▶ Try it:
Return every line below exactly, leaving nothing out.

▶ Dataset section:

-- Opening Marker --

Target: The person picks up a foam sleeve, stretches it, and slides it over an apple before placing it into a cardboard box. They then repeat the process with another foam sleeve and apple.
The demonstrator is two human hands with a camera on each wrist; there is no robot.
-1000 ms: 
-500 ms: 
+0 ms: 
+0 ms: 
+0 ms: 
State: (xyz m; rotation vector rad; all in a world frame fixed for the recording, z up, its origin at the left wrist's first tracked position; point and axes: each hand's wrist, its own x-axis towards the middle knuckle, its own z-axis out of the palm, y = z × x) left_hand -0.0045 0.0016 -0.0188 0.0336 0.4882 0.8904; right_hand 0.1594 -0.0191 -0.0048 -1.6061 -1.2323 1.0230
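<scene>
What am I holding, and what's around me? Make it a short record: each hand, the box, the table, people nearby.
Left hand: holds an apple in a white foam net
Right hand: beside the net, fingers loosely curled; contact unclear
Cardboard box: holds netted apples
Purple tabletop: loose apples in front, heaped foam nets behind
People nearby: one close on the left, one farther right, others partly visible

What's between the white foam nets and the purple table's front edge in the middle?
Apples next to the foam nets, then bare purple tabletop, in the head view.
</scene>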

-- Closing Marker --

▶ The answer:
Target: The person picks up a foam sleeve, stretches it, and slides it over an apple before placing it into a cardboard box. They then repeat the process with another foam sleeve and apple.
The demonstrator is two human hands with a camera on each wrist; there is no robot.
-1000 ms: 
-500 ms: 
+0 ms: 
+0 ms: 
+0 ms: 
State: (xyz m; rotation vector rad; all in a world frame fixed for the recording, z up, its origin at the left wrist's first tracked position; point and axes: each hand's wrist, its own x-axis towards the middle knuckle, its own z-axis out of the palm, y = z × x) left_hand -0.0045 0.0016 -0.0188 0.0336 0.4882 0.8904; right_hand 0.1594 -0.0191 -0.0048 -1.6061 -1.2323 1.0230
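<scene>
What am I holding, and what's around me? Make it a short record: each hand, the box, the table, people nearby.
Left hand: holds an apple in a white foam net
Right hand: beside the net, fingers loosely curled; contact unclear
Cardboard box: holds netted apples
Purple tabletop: loose apples in front, heaped foam nets behind
People nearby: one close on the left, one farther right, others partly visible

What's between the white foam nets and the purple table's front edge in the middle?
Apples next to the foam nets, then bare purple tabletop, in the head view.
</scene>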

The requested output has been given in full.